Industry welcomes private power station

    Energy Intensive User Group chairman Mike Rossouw. Picture: FINANCIAL MAIL
    Energy Intensive User Group chairman Mike Rossouw

    THE 600MW coal-fired independent power project being proposed by the Exxaro Resources-GDF Suez joint venture has been welcomed by Energy Intensive User Group (EIUG) chairman Mike Rossouw, whose members consume about 45% of the power generated in South Africa.

    Mr Rossouw says the project is being put forward following a request from the Department of Energy in December last year for additional coal base-load power.

    “That’s positive because it shows clearly that for the first time government is following up on its stated policies and is actively looking for new players in the power generation space,” he says.
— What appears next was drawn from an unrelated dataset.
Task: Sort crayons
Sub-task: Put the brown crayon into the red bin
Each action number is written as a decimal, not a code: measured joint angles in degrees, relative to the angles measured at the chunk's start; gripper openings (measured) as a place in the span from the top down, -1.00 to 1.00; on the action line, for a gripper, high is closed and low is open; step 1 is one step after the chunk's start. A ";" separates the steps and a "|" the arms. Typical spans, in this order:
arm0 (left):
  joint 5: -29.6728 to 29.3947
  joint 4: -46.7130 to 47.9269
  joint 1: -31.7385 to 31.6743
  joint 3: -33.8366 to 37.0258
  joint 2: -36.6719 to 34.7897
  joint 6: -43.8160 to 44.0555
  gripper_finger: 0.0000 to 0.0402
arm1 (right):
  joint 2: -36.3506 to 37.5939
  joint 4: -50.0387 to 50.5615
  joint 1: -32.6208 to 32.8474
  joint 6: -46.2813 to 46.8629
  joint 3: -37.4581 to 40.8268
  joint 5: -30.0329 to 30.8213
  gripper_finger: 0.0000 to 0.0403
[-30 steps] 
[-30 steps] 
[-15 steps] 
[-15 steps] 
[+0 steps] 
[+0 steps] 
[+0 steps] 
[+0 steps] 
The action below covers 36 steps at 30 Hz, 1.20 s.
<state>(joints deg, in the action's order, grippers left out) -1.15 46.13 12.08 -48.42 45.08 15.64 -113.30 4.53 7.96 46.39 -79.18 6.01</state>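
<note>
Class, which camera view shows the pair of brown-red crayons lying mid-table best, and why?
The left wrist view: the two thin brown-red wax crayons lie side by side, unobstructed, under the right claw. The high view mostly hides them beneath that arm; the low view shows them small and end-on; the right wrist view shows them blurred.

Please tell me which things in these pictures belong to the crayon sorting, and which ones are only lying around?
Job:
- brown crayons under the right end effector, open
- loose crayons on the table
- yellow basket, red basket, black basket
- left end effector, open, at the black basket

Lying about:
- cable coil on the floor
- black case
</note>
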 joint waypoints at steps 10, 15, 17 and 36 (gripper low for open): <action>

    “It’s also positive in confirming that coal will continue to be part of the country’s energy future.”

    Greater involvement of independent power producers (IPPs) in South Africa’s power-generating plans is one of the cornerstones of the EIUG’s position on how South Africa’s energy crisis should be solved, as well as dealing with Eskom’s concerns over the security of its future coal supplies.

    Previous attempts by companies proposing to supply power to Eskom through IPP projects have frequently been stymied by red tape and an apparent lack of commitment from the government.

    Two pioneering IPP groups — CIC Energy and Ipsa — paid a heavy price because of foot-dragging by the government on their projects.

    Ipsa was among the first independent power producers to respond to South Africa’s power crisis and brought its NewCogen plant, near Newcastle in KwaZulu-Natal, into operation in October 2007.

    It was forced to shut the plant in September 2008 because of delays in getting Eskom to sign a power purchase agreement, which was eventually put in place only in August 2010.

    In 2009, TSX-listed CIC Energy was ready to start construction of a 1,300MW coal-fired power station in eastern Botswana but was unable to negotiate a power purchase agreement with Eskom and was eventually taken over by Jindal Steel & Power, an Indian company.

    Mr Rossouw says the EIUG believes another key step in meeting Eskom’s coal requirements is for the government to play a facilitating role in establishing a black economic empowerment coal co-operative.

    “Coal projects require long-term investments, so it makes sense to consolidate the small players into a co-operative that can secure finance,” Mr Rossouw says. “This also avoids the current unsustainable arrangement of Eskom trying to deal with a plethora of small, uneconomic operators.”

    Mr Rossouw says the EIUG believes Eskom and government policies should not demand any more from the current unsustainable, small BEE coal operators. He also stresses that the government should not introduce any policy aimed at capping coal prices or forcing the allocation of coal.

    “That will have the exact opposite effect of causing prices to rise and supplies to dry up.”

    Mineral Resources Minister Susan Shabangu announced in January that coal had been declared a strategic resource.

    It is widely believed Eskom was the driving force behind this move because of its concern about the security of future coal supplies for its power stations.

    This is despite repeated assurances from the mining industry and groups like the South African Coal Road Map steering committee that the country has enough coal reserves to meet domestic and export requirements.

    Eskom’s power stations burn a lower grade of coal than the variety that is exported.

    Until recently, Eskom held a virtual monopoly as the sole bulk consumer of that grade of coal, which could not be exported. That changed when India embarked on a programme to build a series of large coal-fired power stations that will burn the same coal.

    India cannot meet its own forecast demand from its domestic coal industry and is now looking to import a lower grade from South Africa, thus posing a direct competitive threat to Eskom.

    The topic was raised during hearings last year in the run-up to publication of the African National Congress’s State Intervention in the Mineral Sector document.

    In their submissions, mining groups such as Anglo American stressed the critical role of the export market and pointed out that curtailing exports would damage the coal business and negatively effect Eskom.

    The reason is that the higher revenues from export sales help make viable the development of mines to supply the lower-grade and far cheaper coal that Eskom needs. The most efficient way to produce the coal is from multi-product mines like Exxaro’s Grootegeluk operation.